CMK: Not able to use TLS on numerous Ubuntu Hosts, breaks monitoring

CMK version:
2.1.0.p9 (CMK Raw)
OS version:
Ubuntu Server 20.04.4 LTS (Built myself from ISO)
Ubuntu Server 18.04.6 LTS (Virtual Appliance from OVA)
Error message:
TLS Agent connection will not work with any of my ubuntu hosts when I upgraded their agents from 2.0.something to 2.1.0.p9
RHEL and Alma hosts are having no issues.
I’m having to Remove the TLS registration on the server for my Ubuntu hosts in order to restore monitoring, otherwise only the vCenter host level checks work… All agent based monitoring dies.

Several errors can be observed
On an agent’s status page.
Service: Check_MK

[agent] Host is registered for TLS but not using itCRIT, [piggyback] Successfully processed from source 'vCenter.mydomain.local', Missing monitoring data for plugins: checkmk_agent, df, kernel_util, lnx_if, mem_linux, systemd_units_services_summary, tcp_conn_stats, uptimeWARN, execution time 0.1 sec

Some hosts (but not all will display)
Service: Systemd Service Summary

 service failed (cmk-agent-ctl-daemon)CRIT

If I go to connection tests for that Host
Agent Test:

Host is registered for TLS but not using it<<<esx_vsphere_vm:cached(1660458089,90)>>>
config.datastoreUrl name NFS_Diskstation02-01|accessible true|capacity 17251337441280|freeSpace 7659080781824|maintenanceMode normal|type NFS41|uncommitted 4115428454400|url ds:///vmfs/volumes/b5b7b7b5-219c4d2f-0000-000000000000/
config.guestFullName Ubuntu Linux (64-bit)
config.hardware.device virtualDeviceType VirtualCdrom|label CD/DVD drive 1|summary Remote ATAPI|startConnected false|allowGuestControl true|connected false|status ok@@virtualDeviceType VirtualVmxnet3|label Network adapter 1|summary DVSwitch: 50 15 fe ea 4d 16 69 13-e8 23 38 09 b0 14 05 cd|startConnected true|allowGuestControl true|connected true|status ok
config.hardware.memoryMB 2048
config.hardware.numCPU 2
config.hardware.numCoresPerSocket 1
config.template false
config.uuid 42150d85-f1ae-71ef-4b6c-43f4baca4ffc
config.version vmx-19
guest.toolsVersion 11360
guest.toolsVersionStatus guestToolsUnmanaged
guestHeartbeatStatus green
name vmansible01
runtime.host arthur.MyDomain.local
runtime.powerState poweredOn
summary.guest.hostName vmansible01
summary.quickStats.balloonedMemory 0
summary.quickStats.compressedMemory 0
summary.quickStats.consumedOverheadMemory 40
summary.quickStats.distributedCpuEntitlement 179
summary.quickStats.distributedMemoryEntitlement 931
summary.quickStats.guestMemoryUsage 163
summary.quickStats.hostMemoryUsage 2084
summary.quickStats.overallCpuDemand 179
summary.quickStats.overallCpuUsage 161
summary.quickStats.privateMemory 2044
summary.quickStats.sharedMemory 0
summary.quickStats.staticCpuEntitlement 1086
summary.quickStats.staticMemoryEntitlement 2318
summary.quickStats.swappedMemory 0
summary.quickStats.uptimeSeconds 112368
<<<labels:sep(0)>>>
{"cmk/piggyback_source_vCenter.MyDomain.local": "yes"}

Output of “cmk --debug -vvn hostname”: (If it is a problem with checks or plugins)
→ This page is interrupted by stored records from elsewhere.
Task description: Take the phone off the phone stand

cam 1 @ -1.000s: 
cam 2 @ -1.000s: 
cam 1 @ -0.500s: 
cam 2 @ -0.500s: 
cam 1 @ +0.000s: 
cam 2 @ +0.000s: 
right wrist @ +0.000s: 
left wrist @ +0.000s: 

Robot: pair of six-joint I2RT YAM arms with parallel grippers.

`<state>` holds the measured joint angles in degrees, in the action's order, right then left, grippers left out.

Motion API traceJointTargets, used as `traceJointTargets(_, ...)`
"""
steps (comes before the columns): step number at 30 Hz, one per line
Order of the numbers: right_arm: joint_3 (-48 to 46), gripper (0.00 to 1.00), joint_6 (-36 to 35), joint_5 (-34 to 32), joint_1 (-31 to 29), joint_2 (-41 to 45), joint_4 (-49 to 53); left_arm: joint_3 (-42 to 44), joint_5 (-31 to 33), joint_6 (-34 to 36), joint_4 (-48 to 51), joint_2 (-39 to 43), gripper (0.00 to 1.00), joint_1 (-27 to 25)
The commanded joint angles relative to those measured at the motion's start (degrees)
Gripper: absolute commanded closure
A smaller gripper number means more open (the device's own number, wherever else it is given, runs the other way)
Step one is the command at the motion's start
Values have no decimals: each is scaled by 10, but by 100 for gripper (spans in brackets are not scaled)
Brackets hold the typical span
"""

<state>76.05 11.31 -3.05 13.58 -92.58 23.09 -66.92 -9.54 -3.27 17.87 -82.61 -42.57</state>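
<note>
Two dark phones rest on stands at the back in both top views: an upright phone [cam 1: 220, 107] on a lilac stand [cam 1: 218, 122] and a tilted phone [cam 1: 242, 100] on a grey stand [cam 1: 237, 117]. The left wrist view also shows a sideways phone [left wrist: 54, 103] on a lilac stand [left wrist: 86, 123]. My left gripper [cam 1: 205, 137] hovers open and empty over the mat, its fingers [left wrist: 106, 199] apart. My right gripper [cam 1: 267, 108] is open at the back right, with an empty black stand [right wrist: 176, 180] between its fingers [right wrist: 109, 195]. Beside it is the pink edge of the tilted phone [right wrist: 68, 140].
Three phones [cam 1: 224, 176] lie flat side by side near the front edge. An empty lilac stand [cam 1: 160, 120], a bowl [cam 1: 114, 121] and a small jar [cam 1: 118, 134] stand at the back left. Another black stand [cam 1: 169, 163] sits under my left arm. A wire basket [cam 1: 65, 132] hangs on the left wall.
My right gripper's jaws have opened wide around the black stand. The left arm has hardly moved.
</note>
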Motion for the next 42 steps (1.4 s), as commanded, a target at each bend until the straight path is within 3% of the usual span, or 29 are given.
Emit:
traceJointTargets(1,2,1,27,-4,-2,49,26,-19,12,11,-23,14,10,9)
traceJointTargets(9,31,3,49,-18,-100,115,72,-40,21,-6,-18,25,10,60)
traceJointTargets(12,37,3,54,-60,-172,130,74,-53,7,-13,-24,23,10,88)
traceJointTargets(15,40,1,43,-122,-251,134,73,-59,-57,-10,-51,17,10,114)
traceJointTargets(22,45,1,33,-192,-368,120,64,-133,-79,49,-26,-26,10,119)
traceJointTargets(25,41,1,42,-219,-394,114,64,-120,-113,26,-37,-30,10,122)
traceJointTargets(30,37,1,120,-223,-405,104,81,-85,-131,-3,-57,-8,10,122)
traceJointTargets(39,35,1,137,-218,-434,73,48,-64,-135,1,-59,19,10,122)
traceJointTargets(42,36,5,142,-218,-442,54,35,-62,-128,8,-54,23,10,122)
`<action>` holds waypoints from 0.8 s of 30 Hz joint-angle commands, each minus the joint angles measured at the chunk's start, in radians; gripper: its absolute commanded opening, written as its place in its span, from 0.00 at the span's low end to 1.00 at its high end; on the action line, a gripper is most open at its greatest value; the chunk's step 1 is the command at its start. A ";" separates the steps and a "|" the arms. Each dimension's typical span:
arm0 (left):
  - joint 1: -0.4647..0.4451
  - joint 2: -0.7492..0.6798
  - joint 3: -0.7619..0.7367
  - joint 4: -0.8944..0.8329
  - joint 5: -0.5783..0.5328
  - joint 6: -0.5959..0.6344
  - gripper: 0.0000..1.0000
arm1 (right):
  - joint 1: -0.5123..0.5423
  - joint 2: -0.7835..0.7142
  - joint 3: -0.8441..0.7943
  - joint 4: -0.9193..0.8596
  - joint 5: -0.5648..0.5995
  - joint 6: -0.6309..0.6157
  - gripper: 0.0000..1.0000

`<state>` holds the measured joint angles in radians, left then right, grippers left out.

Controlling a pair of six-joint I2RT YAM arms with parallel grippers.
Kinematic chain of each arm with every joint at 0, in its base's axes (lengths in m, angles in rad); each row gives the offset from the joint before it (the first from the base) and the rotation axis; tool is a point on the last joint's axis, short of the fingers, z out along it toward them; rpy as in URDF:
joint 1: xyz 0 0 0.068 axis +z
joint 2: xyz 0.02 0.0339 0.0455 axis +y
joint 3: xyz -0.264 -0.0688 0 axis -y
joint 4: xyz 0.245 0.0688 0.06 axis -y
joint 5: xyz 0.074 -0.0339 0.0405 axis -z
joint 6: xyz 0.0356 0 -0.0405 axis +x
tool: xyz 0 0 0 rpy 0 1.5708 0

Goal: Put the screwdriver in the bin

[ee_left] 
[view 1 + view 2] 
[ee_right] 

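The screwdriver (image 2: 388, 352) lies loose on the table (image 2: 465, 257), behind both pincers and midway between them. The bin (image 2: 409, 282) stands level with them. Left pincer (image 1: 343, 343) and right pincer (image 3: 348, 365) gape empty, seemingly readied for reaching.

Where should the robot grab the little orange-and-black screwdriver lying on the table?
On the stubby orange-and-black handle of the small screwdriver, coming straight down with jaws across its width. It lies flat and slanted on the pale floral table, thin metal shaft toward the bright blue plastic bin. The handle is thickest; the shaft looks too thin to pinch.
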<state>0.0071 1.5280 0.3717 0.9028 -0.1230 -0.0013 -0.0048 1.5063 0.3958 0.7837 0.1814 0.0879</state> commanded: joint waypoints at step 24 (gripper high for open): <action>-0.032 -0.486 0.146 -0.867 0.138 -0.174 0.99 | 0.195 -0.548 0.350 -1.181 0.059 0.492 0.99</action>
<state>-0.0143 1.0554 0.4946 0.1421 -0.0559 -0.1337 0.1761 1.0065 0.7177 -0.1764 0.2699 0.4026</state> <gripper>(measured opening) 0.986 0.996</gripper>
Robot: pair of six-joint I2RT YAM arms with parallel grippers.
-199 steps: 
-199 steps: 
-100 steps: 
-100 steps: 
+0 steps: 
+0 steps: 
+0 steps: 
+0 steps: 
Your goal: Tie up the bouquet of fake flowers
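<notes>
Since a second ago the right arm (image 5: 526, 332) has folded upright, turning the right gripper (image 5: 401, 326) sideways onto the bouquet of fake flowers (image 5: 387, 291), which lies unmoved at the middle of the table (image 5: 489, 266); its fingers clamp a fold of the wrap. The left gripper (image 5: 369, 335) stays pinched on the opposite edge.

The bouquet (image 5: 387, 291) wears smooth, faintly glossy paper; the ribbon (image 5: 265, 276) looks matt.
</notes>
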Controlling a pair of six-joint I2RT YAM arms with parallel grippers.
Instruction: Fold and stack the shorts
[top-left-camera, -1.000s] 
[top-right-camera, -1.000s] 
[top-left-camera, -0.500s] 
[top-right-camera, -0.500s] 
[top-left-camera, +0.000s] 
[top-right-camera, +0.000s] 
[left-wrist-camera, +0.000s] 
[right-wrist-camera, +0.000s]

I’m now beginning to see the following error persist for Systemd Service Summary of multiple hosts after disabling TLS registration,

Perhaps this is the root issue?
where does the CMK agent store it’s logs?

Systemd Service Summary: Total: 154, Disabled: 2, Failed: 1, 1 service failed (cmk-agent-ctl-daemon)CRIT

Edit: after some digging, I found this post
https://forum.checkmk.com/t/trouble-after-upgrading-to-2-1-agent/31675/15

I’ve run the following commands which seem to fix the issue? Not sure if there are any implications to doing this though…

sudo systemctl stop check_mk.socket
sudo systemctl disable check_mk.socket

I tried to stop the socket, remove check-mk-agent then install 2.1.x but that didn’t do it… had to outright disable it.

could someone confirm if the check_mk.socket is residual from 2.X and is there a cleaner method for removing it then just disabling the service?

Woah, you went full berserk on this. :sweat_smile:

First: Revert all the changes you describe here.
Then take a look it /etc/xinet.d/ there might be a residual configuration file called checkmk or similar.
You can either delete that file or remove xinetd altogether.

If it is not that, double-check your TLS registration process per our official guide: Monitoring Linux - The new agent for Linux in detail

I had purged that file during some of my tests but the issue persisted.
I had registered TLS per the doc you referenced, which usually worked for a few mins until it suddenly breaks. After that I have to disable the check_mk.socket for it to work right.

No issues on AlmaLinux though, just my ubuntu hosts .

the socket appears to be somehow re-enabling itself on atleast one host =/

So, the bandaid stopped working on one host,
How can I go about purging all trace of any binaries, services and configuration files that may be leftover from 2.0.x

I’m thinking a complete purge and then install of 2.1 may be the way to go

In order to get the system linked again I had to do this.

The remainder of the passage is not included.